> [Task instructions]:
Take the entries below and print, exactly, the stretch from the line containing "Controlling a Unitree" through the line containing "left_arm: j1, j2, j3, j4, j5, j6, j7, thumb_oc", both included.

> [Record excerpts]:

§

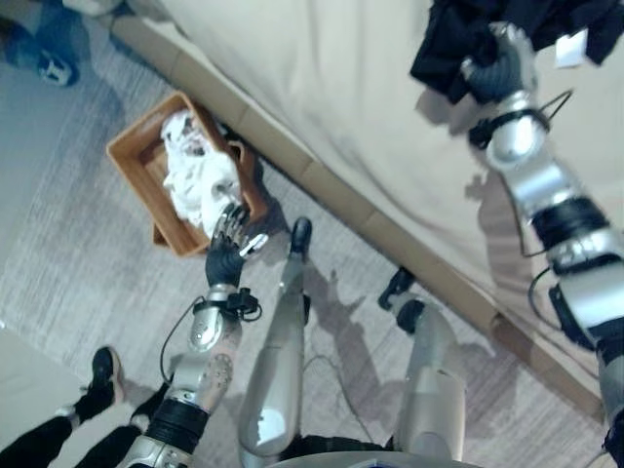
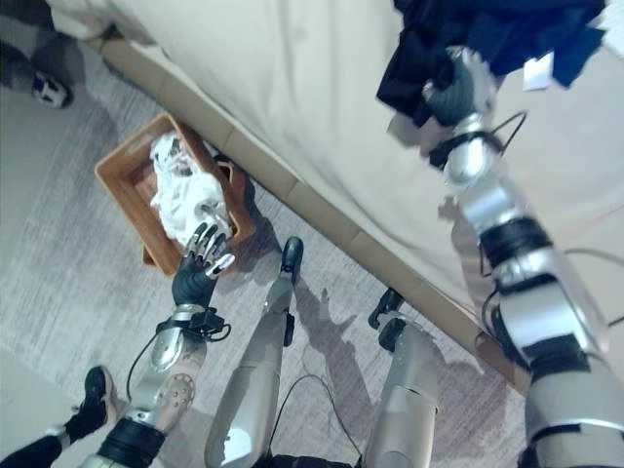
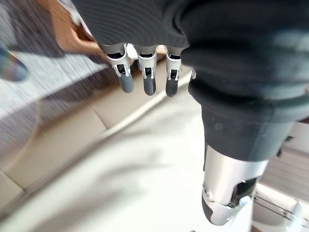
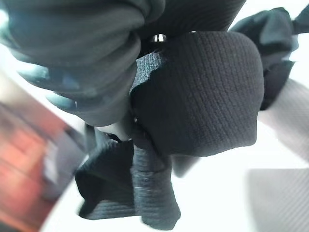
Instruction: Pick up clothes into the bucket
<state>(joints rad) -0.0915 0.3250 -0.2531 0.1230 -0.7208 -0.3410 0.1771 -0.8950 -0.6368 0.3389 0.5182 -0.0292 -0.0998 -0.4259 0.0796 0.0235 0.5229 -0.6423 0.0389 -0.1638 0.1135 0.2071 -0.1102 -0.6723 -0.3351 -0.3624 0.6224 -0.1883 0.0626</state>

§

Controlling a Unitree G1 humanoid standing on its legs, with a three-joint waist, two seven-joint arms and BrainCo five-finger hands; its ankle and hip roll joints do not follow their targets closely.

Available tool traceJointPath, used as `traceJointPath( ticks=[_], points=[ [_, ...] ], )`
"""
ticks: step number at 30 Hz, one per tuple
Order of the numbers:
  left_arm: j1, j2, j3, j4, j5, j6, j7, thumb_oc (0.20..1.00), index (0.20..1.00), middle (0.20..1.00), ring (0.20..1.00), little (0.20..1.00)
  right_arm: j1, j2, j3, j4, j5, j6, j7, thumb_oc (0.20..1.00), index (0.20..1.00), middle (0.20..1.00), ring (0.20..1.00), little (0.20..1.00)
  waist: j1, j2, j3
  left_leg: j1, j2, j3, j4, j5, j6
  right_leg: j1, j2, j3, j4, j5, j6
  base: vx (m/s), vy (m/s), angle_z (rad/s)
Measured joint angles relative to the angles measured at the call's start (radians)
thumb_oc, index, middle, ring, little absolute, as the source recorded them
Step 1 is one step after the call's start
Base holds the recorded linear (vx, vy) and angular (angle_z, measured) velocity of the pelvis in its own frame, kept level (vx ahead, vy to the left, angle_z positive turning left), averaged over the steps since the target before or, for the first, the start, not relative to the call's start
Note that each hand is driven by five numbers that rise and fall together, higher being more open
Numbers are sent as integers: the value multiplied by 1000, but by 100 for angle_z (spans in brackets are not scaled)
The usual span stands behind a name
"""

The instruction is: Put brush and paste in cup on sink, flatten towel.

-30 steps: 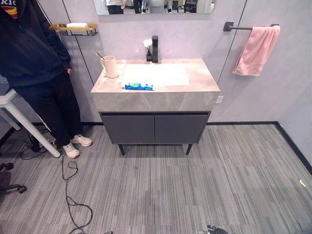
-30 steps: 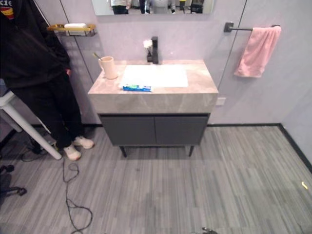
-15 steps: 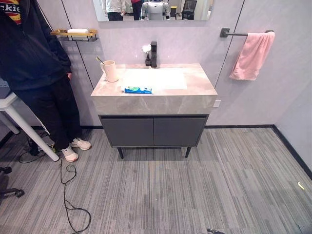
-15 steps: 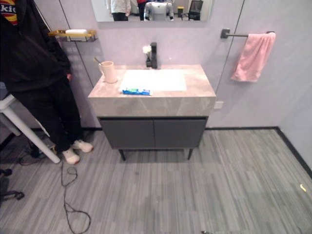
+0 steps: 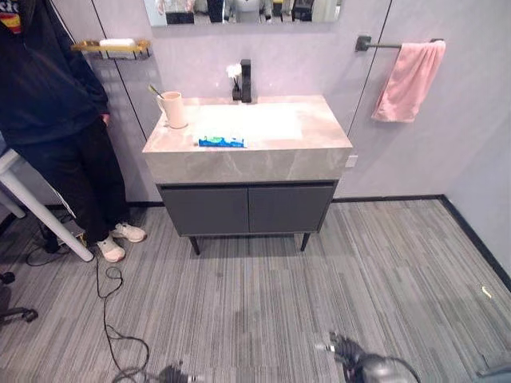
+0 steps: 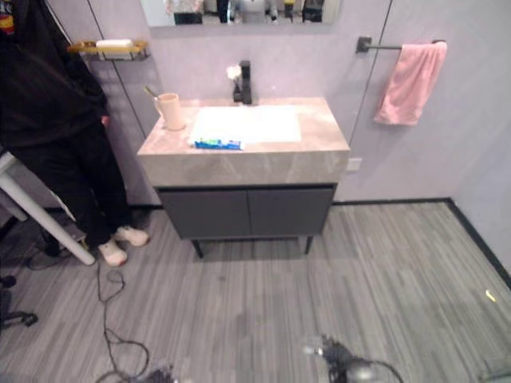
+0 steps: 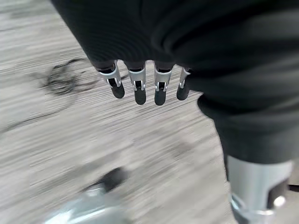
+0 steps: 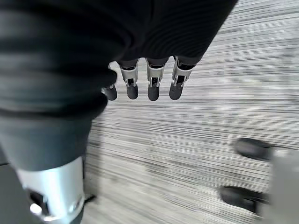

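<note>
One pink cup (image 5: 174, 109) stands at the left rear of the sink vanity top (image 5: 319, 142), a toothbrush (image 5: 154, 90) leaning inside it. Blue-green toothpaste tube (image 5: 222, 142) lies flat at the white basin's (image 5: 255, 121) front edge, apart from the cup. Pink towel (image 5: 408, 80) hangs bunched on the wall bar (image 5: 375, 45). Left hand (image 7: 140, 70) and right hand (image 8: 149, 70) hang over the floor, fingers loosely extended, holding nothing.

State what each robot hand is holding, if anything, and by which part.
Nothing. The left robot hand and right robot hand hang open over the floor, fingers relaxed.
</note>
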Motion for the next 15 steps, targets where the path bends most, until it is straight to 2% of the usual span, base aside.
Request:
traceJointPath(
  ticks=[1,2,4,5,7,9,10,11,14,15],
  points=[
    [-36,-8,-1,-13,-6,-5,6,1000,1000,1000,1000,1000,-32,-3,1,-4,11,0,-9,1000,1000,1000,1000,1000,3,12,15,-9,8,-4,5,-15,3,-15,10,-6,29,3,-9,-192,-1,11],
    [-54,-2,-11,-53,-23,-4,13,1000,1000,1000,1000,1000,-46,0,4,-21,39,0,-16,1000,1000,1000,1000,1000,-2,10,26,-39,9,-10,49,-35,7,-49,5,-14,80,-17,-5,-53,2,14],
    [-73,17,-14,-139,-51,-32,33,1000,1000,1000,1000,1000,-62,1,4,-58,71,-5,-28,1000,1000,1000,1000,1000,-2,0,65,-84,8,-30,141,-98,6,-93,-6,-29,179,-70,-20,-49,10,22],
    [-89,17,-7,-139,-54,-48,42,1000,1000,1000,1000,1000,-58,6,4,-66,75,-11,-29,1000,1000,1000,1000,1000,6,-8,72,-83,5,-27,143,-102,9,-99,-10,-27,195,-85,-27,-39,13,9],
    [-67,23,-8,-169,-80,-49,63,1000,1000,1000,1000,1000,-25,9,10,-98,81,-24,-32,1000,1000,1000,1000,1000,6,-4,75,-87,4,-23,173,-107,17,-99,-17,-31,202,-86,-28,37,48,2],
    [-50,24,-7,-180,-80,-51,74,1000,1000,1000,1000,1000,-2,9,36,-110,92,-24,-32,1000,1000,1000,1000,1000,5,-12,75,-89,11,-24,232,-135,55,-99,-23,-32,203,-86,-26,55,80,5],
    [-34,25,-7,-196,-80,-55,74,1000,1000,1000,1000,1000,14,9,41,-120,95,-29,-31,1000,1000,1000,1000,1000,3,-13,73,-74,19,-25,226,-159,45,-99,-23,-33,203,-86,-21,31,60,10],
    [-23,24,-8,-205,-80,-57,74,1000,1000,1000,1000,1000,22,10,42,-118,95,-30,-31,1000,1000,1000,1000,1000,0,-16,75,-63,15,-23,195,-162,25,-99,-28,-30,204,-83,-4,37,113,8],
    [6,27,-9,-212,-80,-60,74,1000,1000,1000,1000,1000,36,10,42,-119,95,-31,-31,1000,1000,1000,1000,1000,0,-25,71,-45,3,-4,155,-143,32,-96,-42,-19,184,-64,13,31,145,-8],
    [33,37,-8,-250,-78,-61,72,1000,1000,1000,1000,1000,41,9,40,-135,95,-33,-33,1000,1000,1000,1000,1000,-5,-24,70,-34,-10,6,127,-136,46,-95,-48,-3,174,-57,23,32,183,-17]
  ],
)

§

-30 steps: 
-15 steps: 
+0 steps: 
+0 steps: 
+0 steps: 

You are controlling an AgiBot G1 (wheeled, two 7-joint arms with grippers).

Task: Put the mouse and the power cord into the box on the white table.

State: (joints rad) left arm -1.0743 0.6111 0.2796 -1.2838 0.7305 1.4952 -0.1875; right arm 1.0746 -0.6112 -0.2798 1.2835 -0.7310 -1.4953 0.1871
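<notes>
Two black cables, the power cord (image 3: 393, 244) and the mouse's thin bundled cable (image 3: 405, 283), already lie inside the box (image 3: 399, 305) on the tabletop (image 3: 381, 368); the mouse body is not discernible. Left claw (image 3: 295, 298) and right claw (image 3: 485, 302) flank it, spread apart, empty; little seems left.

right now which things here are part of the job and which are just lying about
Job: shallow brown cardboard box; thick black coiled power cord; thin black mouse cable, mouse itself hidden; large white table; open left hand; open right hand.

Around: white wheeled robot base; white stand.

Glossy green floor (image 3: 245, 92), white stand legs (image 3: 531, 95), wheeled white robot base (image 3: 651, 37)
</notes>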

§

> [Final answer]:
Controlling a Unitree G1 humanoid standing on its legs, with a three-joint waist, two seven-joint arms and BrainCo five-finger hands; its ankle and hip roll joints do not follow their targets closely.

Available tool traceJointPath, used as `traceJointPath( ticks=[_], points=[ [_, ...] ], )`
"""
ticks: step number at 30 Hz, one per tuple
Order of the numbers:
  left_arm: j1, j2, j3, j4, j5, j6, j7, thumb_oc (0.20..1.00), index (0.20..1.00), middle (0.20..1.00), ring (0.20..1.00), little (0.20..1.00)

The exercise ends with this answer.